_Task details_:
From the data below, copy out every line in which the word "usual" occurs.

Extracted information Start Marker

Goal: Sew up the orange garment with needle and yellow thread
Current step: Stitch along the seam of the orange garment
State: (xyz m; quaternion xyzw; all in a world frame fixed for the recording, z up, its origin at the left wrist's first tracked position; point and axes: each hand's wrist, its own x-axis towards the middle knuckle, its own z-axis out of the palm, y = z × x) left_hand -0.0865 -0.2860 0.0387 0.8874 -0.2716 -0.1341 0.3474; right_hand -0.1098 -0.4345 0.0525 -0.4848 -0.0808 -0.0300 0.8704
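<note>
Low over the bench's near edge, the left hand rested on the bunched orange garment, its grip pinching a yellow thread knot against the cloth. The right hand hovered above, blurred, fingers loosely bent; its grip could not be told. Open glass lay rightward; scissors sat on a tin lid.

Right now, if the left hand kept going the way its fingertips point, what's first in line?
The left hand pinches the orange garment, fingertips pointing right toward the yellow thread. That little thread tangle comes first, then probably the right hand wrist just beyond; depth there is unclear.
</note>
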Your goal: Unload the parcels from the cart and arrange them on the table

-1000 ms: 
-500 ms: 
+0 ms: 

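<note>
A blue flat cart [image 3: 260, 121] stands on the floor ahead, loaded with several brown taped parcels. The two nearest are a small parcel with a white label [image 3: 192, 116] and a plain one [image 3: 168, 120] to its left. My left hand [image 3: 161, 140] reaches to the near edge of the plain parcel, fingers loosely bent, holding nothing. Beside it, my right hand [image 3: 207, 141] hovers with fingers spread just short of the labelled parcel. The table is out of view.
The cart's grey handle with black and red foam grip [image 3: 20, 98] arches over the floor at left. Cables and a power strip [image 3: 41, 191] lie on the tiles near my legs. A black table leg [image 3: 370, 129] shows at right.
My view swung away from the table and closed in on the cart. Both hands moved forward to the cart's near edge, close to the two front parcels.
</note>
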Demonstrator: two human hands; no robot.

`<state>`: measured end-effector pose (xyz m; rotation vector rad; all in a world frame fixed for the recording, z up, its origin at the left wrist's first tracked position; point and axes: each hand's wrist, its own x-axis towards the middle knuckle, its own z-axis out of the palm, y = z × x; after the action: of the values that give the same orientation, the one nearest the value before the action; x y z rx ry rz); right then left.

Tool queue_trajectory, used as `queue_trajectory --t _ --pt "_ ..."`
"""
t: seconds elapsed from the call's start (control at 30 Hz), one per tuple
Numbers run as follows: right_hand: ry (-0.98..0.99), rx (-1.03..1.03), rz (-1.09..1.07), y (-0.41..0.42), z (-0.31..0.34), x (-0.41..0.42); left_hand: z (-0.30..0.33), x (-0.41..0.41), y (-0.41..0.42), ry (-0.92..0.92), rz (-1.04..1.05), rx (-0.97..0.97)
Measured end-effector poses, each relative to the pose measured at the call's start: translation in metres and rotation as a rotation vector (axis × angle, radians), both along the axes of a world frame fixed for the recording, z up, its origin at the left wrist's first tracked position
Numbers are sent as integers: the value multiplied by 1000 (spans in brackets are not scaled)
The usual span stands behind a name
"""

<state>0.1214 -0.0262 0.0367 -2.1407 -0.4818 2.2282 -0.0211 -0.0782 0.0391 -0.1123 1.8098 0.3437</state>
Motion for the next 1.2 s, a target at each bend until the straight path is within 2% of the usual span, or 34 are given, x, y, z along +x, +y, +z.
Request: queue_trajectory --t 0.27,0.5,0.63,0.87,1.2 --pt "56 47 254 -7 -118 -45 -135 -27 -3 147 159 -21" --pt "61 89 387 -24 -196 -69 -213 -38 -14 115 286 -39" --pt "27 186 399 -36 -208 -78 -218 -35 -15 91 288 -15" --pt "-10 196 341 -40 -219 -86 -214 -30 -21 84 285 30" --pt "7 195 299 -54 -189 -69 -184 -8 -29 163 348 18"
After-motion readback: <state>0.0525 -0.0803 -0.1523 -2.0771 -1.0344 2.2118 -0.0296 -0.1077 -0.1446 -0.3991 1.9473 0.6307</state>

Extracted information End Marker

_Finished exercise_:
The usual span stands behind a name
Motion for the next 1.2 s, a target at each bend until the straight path is within 2% of the usual span, or 34 are given, x, y, z along +x, +y, +z.

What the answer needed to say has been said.